Une décision bien sévère du tribunal judiciaire de Nanterre le 23 septembre 2011 énonce que :
« Par application de l’article 1134 du code civil, il est tenu à une obligation de loyauté dans l’exécution du contrat qu’il a conclu avec la société NEXX ASSURANCE, ce qui doit l’amener à faire une déclaration sincère et exacte de son préjudice, et par application de l’article 1315 du même code, il a la charge de prouver que la valeur de son véhicule volé (non retrouvé) correspond bien à la somme qu’il a déclarée. Il doit par conséquent précisément démontrer quelle est sa valeur d’achat, base de l’évaluation de l’indemnité d’assurance au bénéfice de laquelle il prétend, preuve en principe aisée à rapporter.”
Cette décision a été confirmée par la Cour d’Appel de VERSAILLES le 14 novembre 2013.
N’oubliez pas non plus les doubles de clés que vous avez fait faire pour vos enfants ou pour votre beau-frère …..
Des preuves nécessaires
Pour autant, l’assurance devra prouver que vous avez volontairement fait une déclaration inexacte. Une simple erreur ne sera pas sanctionnée.

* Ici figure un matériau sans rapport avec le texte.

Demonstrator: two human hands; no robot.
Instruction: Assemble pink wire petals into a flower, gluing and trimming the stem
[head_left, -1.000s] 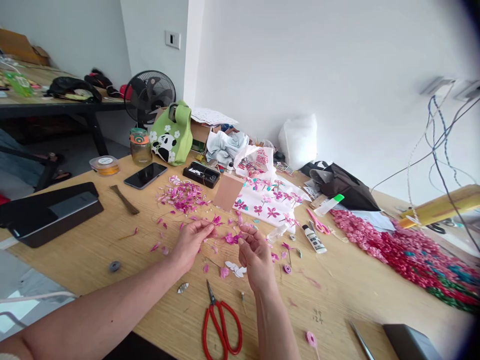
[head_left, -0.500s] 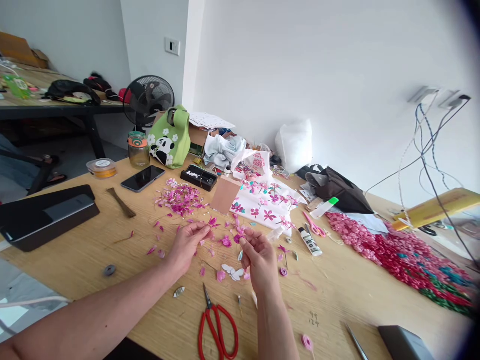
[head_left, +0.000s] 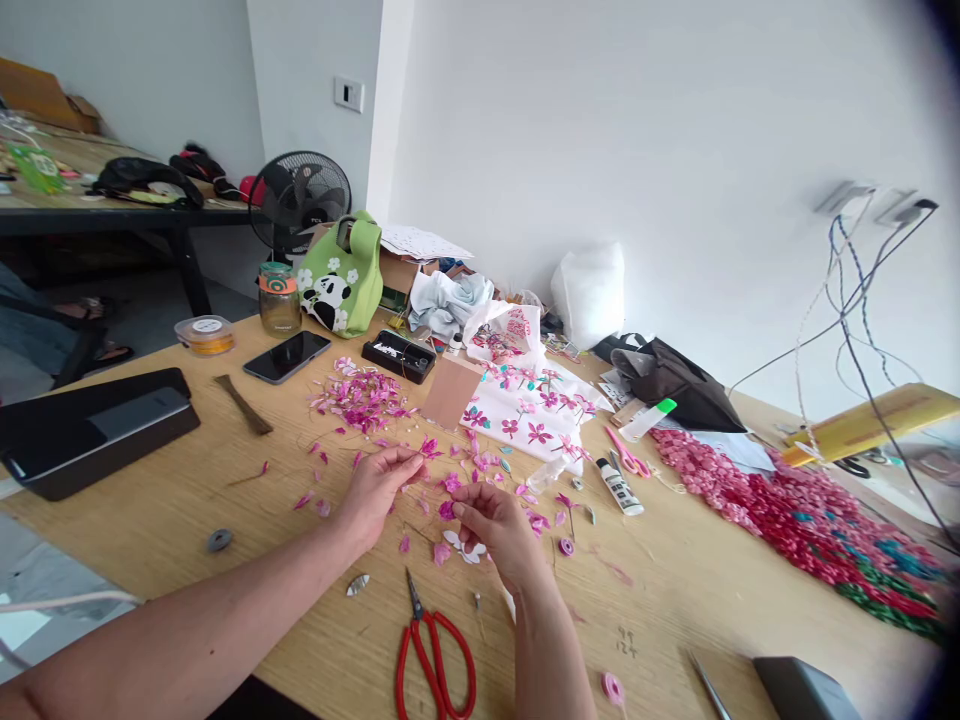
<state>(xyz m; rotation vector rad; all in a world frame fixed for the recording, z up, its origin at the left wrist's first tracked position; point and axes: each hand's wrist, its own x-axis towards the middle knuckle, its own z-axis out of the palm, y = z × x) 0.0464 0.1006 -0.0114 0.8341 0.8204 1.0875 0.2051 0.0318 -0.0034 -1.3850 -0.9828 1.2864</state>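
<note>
Handwork on magenta flowers at a wooden table (head_left: 315,600), seen from the head. The left hand (head_left: 379,488) holds its thumb and forefinger together in a narrow pinch on a magenta flower (head_left: 430,448), whose petals project just beyond the fingertips. The right hand (head_left: 491,522) has its thumb and fingers closed on a darker magenta petal piece (head_left: 447,510), which shows at the thumb tip, to the lower right of the flower and apart from it. White petal shapes (head_left: 466,548) lie partly beneath the right hand; red-handled scissors (head_left: 435,650) lie nearer the wearer.

Compared with half a second earlier, the right hand is lower and closer to the left, the petal piece having shifted with it, while the left hand and its flower keep nearly the same place.

Lettering: the fan (head_left: 300,200) bears "TCL"; the numerals "99" and "124" stand one above the other on the tabletop at right; the label on the white bottle (head_left: 619,487) and the red print on the white bag (head_left: 517,325) are too small to read
</note>
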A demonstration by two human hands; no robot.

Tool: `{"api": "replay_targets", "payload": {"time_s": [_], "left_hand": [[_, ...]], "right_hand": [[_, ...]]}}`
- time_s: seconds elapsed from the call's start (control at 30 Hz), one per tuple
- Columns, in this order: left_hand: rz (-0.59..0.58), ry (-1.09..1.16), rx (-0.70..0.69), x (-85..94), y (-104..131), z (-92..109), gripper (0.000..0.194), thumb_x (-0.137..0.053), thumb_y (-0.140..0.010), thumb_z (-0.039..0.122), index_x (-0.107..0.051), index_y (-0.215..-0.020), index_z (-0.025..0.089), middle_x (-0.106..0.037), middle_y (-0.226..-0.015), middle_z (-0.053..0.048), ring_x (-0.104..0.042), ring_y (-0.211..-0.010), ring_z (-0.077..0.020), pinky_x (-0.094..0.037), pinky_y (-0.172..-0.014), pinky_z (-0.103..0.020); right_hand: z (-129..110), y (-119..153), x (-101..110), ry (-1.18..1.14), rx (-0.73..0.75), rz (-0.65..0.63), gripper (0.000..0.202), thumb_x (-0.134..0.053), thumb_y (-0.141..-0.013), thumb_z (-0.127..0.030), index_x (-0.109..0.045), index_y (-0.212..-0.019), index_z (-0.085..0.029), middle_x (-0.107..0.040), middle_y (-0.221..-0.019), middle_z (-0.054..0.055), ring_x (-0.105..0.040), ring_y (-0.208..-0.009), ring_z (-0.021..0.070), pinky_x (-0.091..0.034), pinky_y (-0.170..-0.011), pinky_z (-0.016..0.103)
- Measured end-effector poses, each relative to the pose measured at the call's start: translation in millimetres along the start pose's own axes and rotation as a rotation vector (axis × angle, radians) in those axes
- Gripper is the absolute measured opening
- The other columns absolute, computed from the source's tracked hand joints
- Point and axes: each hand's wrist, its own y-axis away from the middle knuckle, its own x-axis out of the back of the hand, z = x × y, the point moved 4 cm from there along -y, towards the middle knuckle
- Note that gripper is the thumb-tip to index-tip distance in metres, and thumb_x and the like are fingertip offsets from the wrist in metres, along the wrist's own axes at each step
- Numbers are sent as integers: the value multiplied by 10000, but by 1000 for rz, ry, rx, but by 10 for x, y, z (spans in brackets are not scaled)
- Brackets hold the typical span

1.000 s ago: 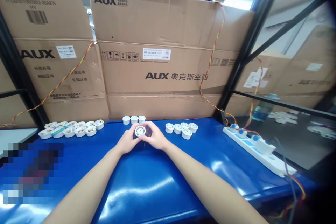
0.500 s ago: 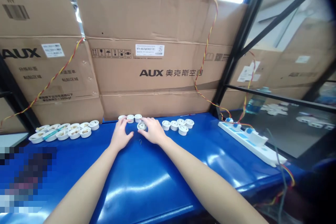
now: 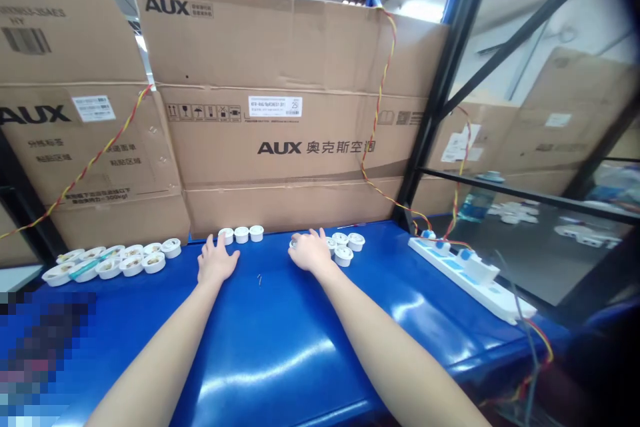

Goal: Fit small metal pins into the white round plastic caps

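Observation:
My left hand (image 3: 217, 261) is open over the blue tabletop, fingers apart, just in front of a short row of three small round white cups (image 3: 242, 235). Its fingertips overlap the leftmost of these in view; I cannot tell if they touch it. Farther right, my right hand (image 3: 311, 251) has its fingers curled on another small round white cup (image 3: 293, 244), which shows only at its left edge. Behind and beside that hand stands a cluster of similar white cups (image 3: 343, 256), partly hidden by it. Two tiny thin bits (image 3: 259, 279) lie between the hands.
Two rows of white cups with small brownish parts (image 3: 132, 265) stand at the left, a teal stick (image 3: 89, 269) across them. Cardboard boxes (image 3: 300, 193) wall the back. A white power strip (image 3: 470, 280) lies right, beside a black rack post (image 3: 430, 127).
My right hand has moved right, taking the cup from between the hands to the cluster. My left hand has drawn back to the left and spread. The view has shifted slightly.

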Motion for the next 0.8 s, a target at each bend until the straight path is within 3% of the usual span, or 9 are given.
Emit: {"api": "replay_targets", "payload": {"time_s": [0.07,0.13,0.27,0.37,0.47,0.63,0.8], "left_hand": [[26,30,12,13,-14,-29,610,-519,-823,468,-385,-1367,227,-259,-1526,-167,-330,-1358,-375,-341,-1051,-516],[64,80,6,31,-10,-62,503,-542,-807,440,-456,-1255,230,-278,-1509,-157,-382,-1321,-373,-376,-1018,-509],[148,250,-10,86,20,-134,215,-572,-782,355,-502,-942,230,-429,-1377,-116,-543,-1146,-309,-457,-906,-428],[163,334,-33,118,37,-154,135,-569,-769,304,-461,-803,229,-562,-1125,-76,-595,-996,-253,-470,-838,-367],[142,333,-98,124,61,-100,130,-557,-769,288,-441,-758,230,-581,-996,-50,-590,-934,-240,-456,-815,-358],[123,344,-227,112,131,40,94,-542,-782,244,-454,-754,226,-585,-984,-32,-569,-960,-221,-426,-837,-338],[97,282,-260,105,163,81,85,-568,-776,234,-483,-779,227,-590,-1045,-36,-533,-1021,-246,-408,-847,-352]], "right_hand": [[-16,21,61,4,6,86,396,-548,-810,-313,-658,-1164,-173,-668,-1154,140,-423,-1270,343,-130,-1105,521],[-119,63,112,-45,109,154,392,-557,-805,-276,-647,-1174,-178,-655,-1179,124,-478,-1213,297,-244,-1076,442],[-429,169,51,-222,333,7,258,-504,-864,-310,-712,-1002,-244,-713,-1024,45,-625,-948,200,-429,-830,287],[-574,223,-58,-239,338,-101,239,-559,-836,-398,-744,-864,-250,-735,-899,36,-651,-864,209,-437,-736,278],[-627,249,-127,-227,328,-139,239,-589,-810,-435,-753,-810,-261,-739,-858,32,-660,-836,215,-438,-710,282],[-666,272,-144,-168,318,-136,248,-603,-803,-453,-750,-808,-254,-732,-861,41,-658,-825,214,-445,-720,287],[-771,309,-116,-86,350,-98,227,-604,-804,-426,-743,-833,-249,-723,-912,55,-648,-858,222,-450,-721,289]]}}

On vous pardonnera par exemple de ne plus retrouver votre facture ou votre contrat de vente si vous avez déménagé et divorcé (Cour d’Appel de Paris, 1er septembre 2015).
Si vous ne déclarez pas le kilométrage exact lors de la déclaration de vol, là encore il faudra prouver votre mauvaise foi pour vous déchoir de la garantie. Des erreurs trop importantes ne sont pas admises, elles laissent penser que vous voulez vous faire rembourser un véhicule presque neuf alors que vous savez qu’il avait un kilométrage important. Par contre on admettra qu’une différence de quelques milliers de kilomètres peut être une simple erreur, qui ne vous expose pas à une déchéance (Cour de cassation, 2ème Chambre Civile, 5 juillet 2018, n° 17-20.488) .
Conclusion
Enfin, ces dernières années, les compagnies d’assurances sont devenues de plus en plus vigilantes pour savoir comment vous avez payé votre voiture lors de son achat. Elles vous demandaient la preuve de tous les mouvements de fond (virement, chèque, espèces). Le prétexte : la lutte contre le blanchiment de capitaux.

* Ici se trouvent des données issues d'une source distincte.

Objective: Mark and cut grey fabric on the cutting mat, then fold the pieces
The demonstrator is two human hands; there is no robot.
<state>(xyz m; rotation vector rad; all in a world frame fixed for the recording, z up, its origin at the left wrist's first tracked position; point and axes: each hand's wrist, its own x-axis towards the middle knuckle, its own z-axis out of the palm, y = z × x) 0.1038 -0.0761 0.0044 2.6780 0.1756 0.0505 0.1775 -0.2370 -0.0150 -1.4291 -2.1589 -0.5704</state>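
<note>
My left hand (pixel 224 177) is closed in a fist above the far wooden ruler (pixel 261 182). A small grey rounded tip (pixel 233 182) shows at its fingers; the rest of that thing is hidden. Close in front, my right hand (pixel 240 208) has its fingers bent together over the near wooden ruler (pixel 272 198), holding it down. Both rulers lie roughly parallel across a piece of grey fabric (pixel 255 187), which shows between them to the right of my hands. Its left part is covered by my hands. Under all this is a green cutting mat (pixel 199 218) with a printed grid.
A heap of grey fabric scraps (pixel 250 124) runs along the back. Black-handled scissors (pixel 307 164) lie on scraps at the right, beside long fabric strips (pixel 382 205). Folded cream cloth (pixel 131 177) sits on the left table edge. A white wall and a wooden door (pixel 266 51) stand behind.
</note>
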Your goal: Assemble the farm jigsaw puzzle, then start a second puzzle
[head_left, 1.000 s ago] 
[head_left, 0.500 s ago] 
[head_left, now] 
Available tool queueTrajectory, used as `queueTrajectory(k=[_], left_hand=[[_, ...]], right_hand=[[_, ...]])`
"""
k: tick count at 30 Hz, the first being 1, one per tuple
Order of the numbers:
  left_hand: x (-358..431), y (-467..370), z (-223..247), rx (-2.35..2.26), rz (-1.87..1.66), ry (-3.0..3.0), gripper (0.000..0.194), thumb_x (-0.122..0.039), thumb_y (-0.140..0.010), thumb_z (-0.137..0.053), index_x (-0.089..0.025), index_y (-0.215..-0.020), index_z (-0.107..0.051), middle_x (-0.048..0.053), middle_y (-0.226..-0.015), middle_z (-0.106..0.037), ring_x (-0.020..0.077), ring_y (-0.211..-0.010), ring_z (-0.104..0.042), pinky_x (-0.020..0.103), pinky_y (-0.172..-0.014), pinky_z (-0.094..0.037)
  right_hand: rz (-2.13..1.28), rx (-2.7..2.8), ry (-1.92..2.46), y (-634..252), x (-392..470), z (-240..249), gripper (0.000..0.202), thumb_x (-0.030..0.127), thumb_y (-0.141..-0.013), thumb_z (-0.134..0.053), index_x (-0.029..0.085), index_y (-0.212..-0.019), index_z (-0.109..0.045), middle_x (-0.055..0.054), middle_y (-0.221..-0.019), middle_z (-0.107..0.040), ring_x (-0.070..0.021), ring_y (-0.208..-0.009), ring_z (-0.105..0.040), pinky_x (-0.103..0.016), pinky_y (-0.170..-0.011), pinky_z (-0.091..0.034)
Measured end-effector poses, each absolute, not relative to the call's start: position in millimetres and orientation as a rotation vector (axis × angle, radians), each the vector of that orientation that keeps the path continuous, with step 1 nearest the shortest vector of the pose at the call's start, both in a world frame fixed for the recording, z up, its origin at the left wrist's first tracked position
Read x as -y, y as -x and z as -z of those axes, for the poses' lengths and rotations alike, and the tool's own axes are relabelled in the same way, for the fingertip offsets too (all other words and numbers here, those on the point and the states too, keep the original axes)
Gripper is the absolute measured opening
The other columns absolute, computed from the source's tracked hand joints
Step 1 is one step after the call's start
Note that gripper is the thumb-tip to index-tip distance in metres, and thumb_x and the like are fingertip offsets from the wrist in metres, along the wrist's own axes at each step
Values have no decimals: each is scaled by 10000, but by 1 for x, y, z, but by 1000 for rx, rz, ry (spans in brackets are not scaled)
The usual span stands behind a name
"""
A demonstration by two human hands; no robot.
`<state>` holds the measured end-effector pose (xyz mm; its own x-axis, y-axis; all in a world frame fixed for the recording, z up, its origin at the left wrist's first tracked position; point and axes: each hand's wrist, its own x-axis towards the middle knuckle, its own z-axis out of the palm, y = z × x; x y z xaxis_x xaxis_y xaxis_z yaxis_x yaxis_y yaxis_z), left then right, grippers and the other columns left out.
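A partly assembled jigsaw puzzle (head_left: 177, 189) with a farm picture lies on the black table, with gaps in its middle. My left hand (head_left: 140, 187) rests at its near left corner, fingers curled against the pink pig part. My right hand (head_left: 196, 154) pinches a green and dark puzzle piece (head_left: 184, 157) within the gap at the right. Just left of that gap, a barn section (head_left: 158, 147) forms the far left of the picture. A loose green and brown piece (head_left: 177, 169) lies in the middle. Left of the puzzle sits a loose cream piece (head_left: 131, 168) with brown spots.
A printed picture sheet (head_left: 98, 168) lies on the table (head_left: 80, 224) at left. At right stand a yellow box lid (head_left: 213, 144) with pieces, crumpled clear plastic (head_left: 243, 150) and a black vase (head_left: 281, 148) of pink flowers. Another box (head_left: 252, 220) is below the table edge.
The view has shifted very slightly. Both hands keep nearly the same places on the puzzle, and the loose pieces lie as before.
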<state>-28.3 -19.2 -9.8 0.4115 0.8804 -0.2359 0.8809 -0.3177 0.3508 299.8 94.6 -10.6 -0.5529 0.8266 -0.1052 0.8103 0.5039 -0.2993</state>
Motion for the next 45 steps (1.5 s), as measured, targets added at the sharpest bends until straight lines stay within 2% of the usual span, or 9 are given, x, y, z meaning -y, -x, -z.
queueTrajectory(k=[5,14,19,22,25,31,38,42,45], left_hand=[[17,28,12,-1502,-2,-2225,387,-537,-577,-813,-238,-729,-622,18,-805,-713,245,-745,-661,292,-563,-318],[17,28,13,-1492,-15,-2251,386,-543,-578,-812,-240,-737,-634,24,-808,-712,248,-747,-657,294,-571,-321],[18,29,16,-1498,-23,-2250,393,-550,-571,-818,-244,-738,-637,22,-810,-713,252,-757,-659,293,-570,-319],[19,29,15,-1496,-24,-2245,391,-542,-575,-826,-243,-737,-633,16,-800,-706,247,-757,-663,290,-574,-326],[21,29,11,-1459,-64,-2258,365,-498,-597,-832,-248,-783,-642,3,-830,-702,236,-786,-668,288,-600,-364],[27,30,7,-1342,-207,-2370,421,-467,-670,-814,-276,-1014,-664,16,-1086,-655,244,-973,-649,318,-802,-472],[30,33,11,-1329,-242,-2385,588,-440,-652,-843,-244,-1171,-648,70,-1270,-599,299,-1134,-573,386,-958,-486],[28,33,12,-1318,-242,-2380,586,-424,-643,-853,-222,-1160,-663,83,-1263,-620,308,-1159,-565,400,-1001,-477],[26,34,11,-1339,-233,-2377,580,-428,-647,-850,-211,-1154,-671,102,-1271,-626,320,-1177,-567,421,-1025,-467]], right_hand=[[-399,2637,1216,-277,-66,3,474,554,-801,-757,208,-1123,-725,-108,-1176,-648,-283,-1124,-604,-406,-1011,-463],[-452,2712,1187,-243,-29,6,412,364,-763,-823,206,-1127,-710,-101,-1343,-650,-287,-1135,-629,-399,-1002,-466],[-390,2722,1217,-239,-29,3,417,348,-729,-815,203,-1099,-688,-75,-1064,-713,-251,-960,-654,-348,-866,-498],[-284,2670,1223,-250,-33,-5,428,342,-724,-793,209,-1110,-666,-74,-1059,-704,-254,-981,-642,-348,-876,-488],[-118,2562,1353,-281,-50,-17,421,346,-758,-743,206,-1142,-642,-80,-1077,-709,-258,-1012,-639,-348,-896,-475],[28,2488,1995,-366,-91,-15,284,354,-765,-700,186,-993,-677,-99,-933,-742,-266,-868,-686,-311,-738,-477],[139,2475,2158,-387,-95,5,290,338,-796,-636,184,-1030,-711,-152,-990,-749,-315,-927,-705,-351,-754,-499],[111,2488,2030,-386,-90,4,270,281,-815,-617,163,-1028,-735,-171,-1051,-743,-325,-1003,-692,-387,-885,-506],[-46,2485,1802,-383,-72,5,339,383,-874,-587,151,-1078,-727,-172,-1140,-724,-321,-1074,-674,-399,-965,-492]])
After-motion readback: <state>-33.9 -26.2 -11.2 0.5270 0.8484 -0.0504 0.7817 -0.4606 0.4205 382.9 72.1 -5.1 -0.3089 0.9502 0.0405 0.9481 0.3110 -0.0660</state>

Mais les tribunaux semblent ne plus admettre que cela puisse avoir pour effet une déchéance de garantie. La Cour d’Appel de Lyon a renvoyé la GMF dans ses buts en rappelant que la vente d’un véhicule d’occasion n’est pas soumise à l’art 561-10-2 du code monétaire et financier et que la provenance des fonds importait peu (voir aussi la Cour d’Appel de Paris le 1er mars 2022).
Ce n’est que dans des cas où la déclaration de l’assuré est particulièrement embrouillée concernant l’achat de son véhicule, son kilométrage, son financement, que l’on va douter de sa bonne foi.
Il reste qu’il faut rédiger sa déclaration de sinistre en essayant de ne rien oublier et de ne surtout pas la faire varier dans les jours qui suivent. Mieux vaut déclarer avec 24H de retard que de revenir sur une déclaration mal faite.
Les procédures se multiplient particulièrement pour les cas de vols de véhicule et il est important de bien connaître le Droit des assurances, pour se faire indemniser et surtout pour évaluer d’emblée et rapidement quelles sont les chances de succès de votre demande.